In the event a Special Record Date is declared, "Distribution
Date" shall also include such date as is determined by the Sponsor and the
Trustee to be the Distribution Date in respect of such Special Record Date.
D. The Discretionary Liquidation Amount shall be fifty per
centum (50%) of the aggregate value of the Securities originally deposited on
the date hereof and subsequently deposited pursuant to any Supplemental
Indenture pursuant to Section 2.02.
E. The Mandatory Termination Date shall be May 15, 2002 .
Unless advised to the contrary by the Sponsor, the date on which the Trustee
shall begin to sell equity Securities in accordance with Section 9.01 shall be
May 1, 2002.
F. The Trustee's annual compensation as referred to in Section
8.05 shall be $.0170 per Unit computed monthly based on the largest number of
Units outstanding during the preceding month.
G. The Sponsor's annual compensation pursuant to Section 7.02
shall be computed as $.0035 per Unit, based on the largest number of Units
outstanding in a calendar year.
H. The balance in the Capital Account below which no
distribution need be made, as referred to in Section 3.04, is $0.05 per Unit
outstanding.
I. The calendar year to be specified pursuant to Section 3.05
shall be calendar year 2001, so that the Trustee's first annual report will be
furnished to Unitholders within a reasonable period of time following calendar
year 2001.
J. The Trust Portfolio hereby elects to qualify as a "grantor
trust" under the Internal Revenue Code of 1986, as amended. The taxable year for
this Trust Portfolio shall end on December 31.
K. The Sponsor's Initial Costs are estimated to be $0.020 per
Unit.
L. The Trust hereby elects to make available a Reinvestment
Plan for this Trust Portfolio. The Sponsor represents that the price paid by any
Unitholder for Units acquired through reinvestment of Trust Portfolio
distributions will be reduced by the aggregate amount of unpaid deferred sales
charge at the time of such purchase.
M. Units of this Trust Portfolio shall not be held in
certificated form.
N. The Trust Portfolio may receive Supplemental Deposits and
issue Additional Units in accordance with Section 2.02(c).
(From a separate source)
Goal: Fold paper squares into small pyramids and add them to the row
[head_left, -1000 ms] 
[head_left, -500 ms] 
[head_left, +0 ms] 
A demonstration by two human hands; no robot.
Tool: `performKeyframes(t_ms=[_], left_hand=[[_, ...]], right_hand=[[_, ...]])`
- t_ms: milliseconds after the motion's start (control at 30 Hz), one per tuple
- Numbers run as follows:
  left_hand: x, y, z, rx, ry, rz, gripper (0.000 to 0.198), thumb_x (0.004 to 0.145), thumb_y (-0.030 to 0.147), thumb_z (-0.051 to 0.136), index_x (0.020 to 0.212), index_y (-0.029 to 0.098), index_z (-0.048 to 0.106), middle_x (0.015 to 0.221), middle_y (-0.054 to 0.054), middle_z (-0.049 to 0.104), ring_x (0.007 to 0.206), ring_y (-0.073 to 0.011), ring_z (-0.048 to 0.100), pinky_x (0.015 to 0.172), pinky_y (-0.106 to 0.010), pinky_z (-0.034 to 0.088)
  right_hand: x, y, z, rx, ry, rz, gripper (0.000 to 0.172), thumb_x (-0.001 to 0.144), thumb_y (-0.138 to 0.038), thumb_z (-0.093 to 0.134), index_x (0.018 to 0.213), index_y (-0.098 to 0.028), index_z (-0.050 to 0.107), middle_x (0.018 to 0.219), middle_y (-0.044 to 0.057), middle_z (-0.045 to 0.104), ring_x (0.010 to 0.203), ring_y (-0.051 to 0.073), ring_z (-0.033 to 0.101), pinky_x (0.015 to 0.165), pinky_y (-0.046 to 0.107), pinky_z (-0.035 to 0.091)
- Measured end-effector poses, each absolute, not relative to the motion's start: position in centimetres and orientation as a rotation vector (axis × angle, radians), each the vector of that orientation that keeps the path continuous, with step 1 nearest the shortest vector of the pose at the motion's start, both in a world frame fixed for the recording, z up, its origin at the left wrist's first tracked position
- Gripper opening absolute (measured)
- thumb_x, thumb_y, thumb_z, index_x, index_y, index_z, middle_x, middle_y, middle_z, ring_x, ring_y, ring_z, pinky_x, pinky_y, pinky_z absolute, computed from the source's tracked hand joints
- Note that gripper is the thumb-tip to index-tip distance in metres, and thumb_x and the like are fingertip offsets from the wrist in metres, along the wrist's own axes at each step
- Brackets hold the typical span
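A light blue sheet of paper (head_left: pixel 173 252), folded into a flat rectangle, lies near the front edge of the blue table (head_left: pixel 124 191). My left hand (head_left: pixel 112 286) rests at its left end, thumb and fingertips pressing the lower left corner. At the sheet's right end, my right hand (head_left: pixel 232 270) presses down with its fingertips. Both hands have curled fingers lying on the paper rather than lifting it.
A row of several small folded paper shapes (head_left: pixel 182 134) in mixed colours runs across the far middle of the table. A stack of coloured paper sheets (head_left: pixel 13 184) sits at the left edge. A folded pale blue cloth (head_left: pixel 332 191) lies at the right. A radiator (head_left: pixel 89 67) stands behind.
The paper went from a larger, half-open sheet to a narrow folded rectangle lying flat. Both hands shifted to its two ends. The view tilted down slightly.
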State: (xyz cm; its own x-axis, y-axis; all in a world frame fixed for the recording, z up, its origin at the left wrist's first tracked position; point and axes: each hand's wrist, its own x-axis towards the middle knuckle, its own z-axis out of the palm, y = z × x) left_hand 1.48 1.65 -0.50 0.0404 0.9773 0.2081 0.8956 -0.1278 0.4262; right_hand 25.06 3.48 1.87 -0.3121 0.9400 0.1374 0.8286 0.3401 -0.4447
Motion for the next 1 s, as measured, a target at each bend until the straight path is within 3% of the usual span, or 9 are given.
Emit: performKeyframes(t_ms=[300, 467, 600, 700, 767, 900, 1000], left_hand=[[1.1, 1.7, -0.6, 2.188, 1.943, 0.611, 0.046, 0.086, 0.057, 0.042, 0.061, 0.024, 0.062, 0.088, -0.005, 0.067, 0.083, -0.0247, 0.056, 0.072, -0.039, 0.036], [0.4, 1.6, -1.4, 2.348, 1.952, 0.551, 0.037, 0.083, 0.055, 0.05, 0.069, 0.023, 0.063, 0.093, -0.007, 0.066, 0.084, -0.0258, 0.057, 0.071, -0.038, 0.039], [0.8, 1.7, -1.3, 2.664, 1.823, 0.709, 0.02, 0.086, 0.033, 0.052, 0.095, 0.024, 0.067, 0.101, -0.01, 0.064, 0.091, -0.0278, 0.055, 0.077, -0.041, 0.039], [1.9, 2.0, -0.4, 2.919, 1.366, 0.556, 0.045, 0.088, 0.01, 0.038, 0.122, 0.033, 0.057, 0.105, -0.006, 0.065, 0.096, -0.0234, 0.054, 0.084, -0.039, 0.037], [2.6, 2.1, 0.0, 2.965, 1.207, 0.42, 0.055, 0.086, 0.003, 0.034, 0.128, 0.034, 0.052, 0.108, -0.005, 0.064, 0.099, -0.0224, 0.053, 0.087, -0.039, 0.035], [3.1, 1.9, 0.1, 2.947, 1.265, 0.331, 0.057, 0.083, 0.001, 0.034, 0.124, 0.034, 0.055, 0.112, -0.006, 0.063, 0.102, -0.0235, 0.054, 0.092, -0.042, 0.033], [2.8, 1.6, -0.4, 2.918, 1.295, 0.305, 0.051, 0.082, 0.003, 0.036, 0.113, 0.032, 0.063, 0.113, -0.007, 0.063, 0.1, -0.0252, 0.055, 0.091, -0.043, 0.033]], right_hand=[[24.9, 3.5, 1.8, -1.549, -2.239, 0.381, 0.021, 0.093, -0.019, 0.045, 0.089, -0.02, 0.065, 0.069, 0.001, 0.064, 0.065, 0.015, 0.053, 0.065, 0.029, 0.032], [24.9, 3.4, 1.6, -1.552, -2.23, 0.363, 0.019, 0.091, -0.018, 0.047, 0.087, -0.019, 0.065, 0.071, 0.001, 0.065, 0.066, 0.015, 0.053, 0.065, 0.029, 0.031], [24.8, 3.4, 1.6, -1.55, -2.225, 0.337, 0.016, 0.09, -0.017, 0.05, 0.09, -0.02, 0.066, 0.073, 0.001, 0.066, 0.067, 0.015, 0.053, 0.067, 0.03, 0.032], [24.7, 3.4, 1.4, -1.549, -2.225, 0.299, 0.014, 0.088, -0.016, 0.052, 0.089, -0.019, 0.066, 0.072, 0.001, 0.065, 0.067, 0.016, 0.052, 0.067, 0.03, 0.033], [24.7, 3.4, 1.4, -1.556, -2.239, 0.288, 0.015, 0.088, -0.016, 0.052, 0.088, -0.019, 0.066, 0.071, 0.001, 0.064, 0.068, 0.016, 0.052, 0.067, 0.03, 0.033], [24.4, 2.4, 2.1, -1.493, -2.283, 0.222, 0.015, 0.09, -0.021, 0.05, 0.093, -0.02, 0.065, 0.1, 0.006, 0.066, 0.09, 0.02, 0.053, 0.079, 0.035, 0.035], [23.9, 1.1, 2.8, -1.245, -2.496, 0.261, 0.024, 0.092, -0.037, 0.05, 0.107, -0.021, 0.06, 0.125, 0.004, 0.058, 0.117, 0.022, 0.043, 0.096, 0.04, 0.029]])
O. The Units of this Trust Portfolio shall be subject to a
Deferred Sales Charge in an amount, and that shall be paid in the manner, as set
forth below and in the Prospectus. Commencing in the fourth (4th) month (May)
and continuing through the thirteenth (13th) month (February) of the Trust's
15-month life, the Deferred Sales Charge per 100 Units shall be $15.00 for such
15-month period.
P. For purposes of this Trust Portfolio, the In-Kind
Distribution Amount shall be $500,000, and the Sponsor shall direct whether an
In-Kind Distribution shall be made.
2. For Growth Stock Series 26 Global Banks Portfolio
A. (1) The aggregate number of Units outstanding on the date
hereof for this Trust Portfolio is 100,000.
(2) The initial fractional undivided interest represented
by each Unit of this Trust Portfolio shall be 1/100,000 of such Trust Portfolio.
A receipt evidencing the ownership of this total number of Units outstanding on
the date hereof is being delivered by the Trustee to the Depositor.
(3) The Securities deposited into the Trust Portfolio on
the Initial Date of Deposit are set forth on Schedule A hereto.
B. The term "Record Date" shall mean Decemember 10, 2001 and
on the Mandatory Termination Date; provided, however, that with respect to a
distribution required by Section 2.02(b), the Record Date shall be the last
business day of the month during which the contract to purchase the Security
fails.
Record Date shall also include such date or dates determined
by the Sponsor and the Trustee as necessary or desirable and in the best
interest of the Unitholders for federal or state tax purposes, or for other
purposes (hereinafter a "Special Record Date"), which date may replace a
regularly scheduled Record Date if such regularly scheduled Record Date is
within 30 days of a Special Record Date.
C. The term "Distribution Date" shall mean the 15th day
following each Record Date, commencing December 25, 2001 and on the Mandatory
Termination Date with respect to Income Account Distributions (the "Income
Account Distribution Dates") and shall mean December 25, 2001 and on the
Mandatory Termination Date with respect to Capital Account Distributions (the
"Capital Account Distribution Dates"), except that the Trustee may declare a
Record Date of December 31 in any year for a Distribution Date of January 25 of
the following year, if required for compliance with the rules and regulations
governing regulated investment companies. With respect to a distribution
required by Section 2.02(b), the Distribution Date shall be the fifteenth (15)
day after the Record Date with respect thereto.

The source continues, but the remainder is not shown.